Year: Single; AUT; BEL (Fl); BEL (Wa); CAN; DEN; FIN; FRA; GER; NED; SUI; Album
2002: "Symphonie pour un dingue"; —; —; —; —; —; —; —; —; —; I am à l'ancienne
2004: "Femme Like U (Donne-moi ton corps)" (featuring Nancy Martinez); 4; 1; 1; 17; 6; 1; 3; 22; 1; La Good Life
"Crazy": 32; 14; 4; 9; 2; 19; 27; 8
2005: "Sous l'oeil de l'ange" / "Qu'est ce que ça te fout"; —; 10* (Ultratip); 9; —; —; 10; —; —; 29
"Histoires de Luv" (feat.

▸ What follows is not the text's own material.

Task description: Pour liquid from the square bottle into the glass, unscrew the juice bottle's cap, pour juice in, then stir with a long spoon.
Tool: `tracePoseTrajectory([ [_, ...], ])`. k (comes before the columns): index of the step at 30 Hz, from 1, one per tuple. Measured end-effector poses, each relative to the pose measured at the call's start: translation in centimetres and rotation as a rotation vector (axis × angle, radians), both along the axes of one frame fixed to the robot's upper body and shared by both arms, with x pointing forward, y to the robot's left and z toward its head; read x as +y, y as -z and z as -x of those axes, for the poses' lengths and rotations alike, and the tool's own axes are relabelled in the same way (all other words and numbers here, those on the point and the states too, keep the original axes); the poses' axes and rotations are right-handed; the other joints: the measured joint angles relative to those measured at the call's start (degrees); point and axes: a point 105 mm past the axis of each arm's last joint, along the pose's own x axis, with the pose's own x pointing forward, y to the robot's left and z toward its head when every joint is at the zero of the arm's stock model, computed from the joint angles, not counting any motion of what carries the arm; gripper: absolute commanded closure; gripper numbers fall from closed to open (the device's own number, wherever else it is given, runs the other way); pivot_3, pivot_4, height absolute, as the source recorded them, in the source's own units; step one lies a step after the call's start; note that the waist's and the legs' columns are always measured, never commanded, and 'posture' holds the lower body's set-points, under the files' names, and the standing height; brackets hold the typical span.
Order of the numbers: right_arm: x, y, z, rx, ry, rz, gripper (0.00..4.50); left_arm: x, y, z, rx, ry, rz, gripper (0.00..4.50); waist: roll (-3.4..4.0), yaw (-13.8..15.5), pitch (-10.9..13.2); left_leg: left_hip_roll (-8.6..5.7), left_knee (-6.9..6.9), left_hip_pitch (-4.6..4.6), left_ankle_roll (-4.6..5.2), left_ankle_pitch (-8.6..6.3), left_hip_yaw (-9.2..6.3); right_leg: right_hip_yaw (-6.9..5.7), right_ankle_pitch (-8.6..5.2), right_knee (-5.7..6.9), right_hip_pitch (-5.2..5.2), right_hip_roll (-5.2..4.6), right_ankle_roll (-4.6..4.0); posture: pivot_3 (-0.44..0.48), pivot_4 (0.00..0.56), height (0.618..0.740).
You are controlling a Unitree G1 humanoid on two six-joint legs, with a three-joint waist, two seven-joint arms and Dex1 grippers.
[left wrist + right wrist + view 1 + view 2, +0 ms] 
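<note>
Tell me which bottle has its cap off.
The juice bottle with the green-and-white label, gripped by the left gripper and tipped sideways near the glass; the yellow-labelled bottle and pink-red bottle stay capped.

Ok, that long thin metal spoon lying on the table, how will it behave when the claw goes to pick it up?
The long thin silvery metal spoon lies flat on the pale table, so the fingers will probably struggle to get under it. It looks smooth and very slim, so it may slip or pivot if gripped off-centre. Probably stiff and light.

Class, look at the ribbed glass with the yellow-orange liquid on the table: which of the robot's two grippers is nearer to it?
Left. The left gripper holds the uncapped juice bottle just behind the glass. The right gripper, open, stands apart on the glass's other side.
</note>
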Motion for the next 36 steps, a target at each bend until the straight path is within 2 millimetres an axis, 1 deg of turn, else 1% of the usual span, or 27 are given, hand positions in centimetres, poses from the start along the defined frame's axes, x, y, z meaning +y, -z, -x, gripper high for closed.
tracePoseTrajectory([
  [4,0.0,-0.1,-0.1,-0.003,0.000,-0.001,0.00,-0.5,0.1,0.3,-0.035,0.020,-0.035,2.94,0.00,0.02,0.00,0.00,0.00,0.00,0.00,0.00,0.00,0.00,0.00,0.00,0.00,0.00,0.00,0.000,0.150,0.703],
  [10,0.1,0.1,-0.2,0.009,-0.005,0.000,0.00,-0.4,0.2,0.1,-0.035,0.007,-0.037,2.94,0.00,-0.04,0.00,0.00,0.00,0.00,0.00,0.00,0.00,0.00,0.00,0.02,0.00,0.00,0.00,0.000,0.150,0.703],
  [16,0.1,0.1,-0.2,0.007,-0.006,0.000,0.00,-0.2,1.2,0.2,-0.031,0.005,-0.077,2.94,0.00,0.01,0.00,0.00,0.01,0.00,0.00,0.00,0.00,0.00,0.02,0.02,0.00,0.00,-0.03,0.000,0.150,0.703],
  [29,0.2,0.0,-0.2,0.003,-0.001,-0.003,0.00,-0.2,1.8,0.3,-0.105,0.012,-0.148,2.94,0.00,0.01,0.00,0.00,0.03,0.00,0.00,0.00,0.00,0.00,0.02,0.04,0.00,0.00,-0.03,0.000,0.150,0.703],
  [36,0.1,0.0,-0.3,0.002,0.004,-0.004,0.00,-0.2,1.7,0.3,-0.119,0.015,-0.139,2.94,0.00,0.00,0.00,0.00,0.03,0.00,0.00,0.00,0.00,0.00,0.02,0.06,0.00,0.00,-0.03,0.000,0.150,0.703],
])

Shy'm): —; 7* (Ultratip); 11; —; 4; 6; —; —; 15; Million Dollar Boy
"Les frères existent encore": —; —; 15; —; —; 8; —; —; 31
2006: "Gangsta Party"; —; —; 13* (Ultratip); —; —; —; —; —; —; —

Chart positions:

- Non-charting singles / videos
- 2006: "Gangsta Party"
- 2006: "Let's go"
- 2008: "Out in the Streets"
- 2008: "Take You Away"
- 2009: "Out In The Streets" (remix) (feat. Jim Jones)
- 2009: "Elektric"
- 2009: "Music"
- 2025: "La reine de la fête"
- 2025: "Imagine"
- 2025: "Sin city"
- 2025: "Rêver mieux"
- 2025: "Magnolia"
- 2025: "Feeling"

==Awards==
- In November 2006, K-Maro won The International Achievement Award at the 17th Gala of the Society of Composers, Authors and Music Publishers of Canada.
- In 2008, K-Maro won the International Achievement Award at the Francophone SOCAN Awards in Montreal.